WORK TO BE COMPLETED
In the data below, find the line containing "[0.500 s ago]"; reproduce that line and all subsequent lines exactly, and nothing else.

SUPPLIED RECORDS
========================

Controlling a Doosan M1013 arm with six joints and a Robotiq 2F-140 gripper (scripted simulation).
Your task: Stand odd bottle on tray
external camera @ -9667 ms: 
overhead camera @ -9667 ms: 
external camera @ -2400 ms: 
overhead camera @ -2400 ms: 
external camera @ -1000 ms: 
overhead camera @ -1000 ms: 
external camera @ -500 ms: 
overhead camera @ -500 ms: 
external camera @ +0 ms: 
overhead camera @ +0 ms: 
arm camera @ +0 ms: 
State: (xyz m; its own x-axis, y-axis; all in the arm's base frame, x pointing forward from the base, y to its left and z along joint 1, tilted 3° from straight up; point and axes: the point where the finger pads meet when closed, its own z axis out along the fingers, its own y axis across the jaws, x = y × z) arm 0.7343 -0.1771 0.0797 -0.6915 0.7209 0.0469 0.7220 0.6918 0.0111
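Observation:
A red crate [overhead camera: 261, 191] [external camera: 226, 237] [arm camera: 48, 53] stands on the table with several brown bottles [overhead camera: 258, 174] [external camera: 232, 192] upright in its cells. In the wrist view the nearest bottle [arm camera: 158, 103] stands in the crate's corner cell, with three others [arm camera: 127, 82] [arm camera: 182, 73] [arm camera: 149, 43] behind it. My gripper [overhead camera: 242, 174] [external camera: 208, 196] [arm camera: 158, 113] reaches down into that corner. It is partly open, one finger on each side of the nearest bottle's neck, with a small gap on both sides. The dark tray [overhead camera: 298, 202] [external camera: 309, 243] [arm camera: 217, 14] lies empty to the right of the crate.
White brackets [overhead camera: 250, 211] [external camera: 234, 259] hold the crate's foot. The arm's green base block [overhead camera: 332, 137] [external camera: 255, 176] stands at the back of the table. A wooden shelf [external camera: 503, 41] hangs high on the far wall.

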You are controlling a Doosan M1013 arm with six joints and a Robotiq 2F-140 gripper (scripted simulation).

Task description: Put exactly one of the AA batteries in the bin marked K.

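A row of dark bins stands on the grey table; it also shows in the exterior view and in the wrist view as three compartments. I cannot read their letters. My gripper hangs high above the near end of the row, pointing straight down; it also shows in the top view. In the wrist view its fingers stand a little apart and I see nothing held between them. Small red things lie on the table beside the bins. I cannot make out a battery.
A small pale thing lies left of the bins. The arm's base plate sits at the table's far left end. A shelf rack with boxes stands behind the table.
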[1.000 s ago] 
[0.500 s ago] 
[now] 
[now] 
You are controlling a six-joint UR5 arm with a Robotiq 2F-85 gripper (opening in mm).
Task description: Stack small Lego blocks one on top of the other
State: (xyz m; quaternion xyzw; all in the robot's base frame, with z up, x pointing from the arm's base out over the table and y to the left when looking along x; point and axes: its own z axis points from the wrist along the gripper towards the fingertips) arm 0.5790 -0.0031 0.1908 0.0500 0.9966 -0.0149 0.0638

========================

WRITTEN ANSWER
[0.500 s ago] 
[now] 
[now] 
You are controlling a six-joint UR5 arm with a Robotiq 2F-85 gripper (opening in mm).
Task description: Stack small Lego blocks one on top of the other
State: (xyz m; quaternion xyzw; all in the robot's base frame, with z up, x pointing from the arm's base out over the table and y to the left when looking along x; point and axes: its own z axis points from the wrist along the gripper towards the fingertips) arm 0.5790 -0.0031 0.1908 0.0500 0.9966 -0.0149 0.0638

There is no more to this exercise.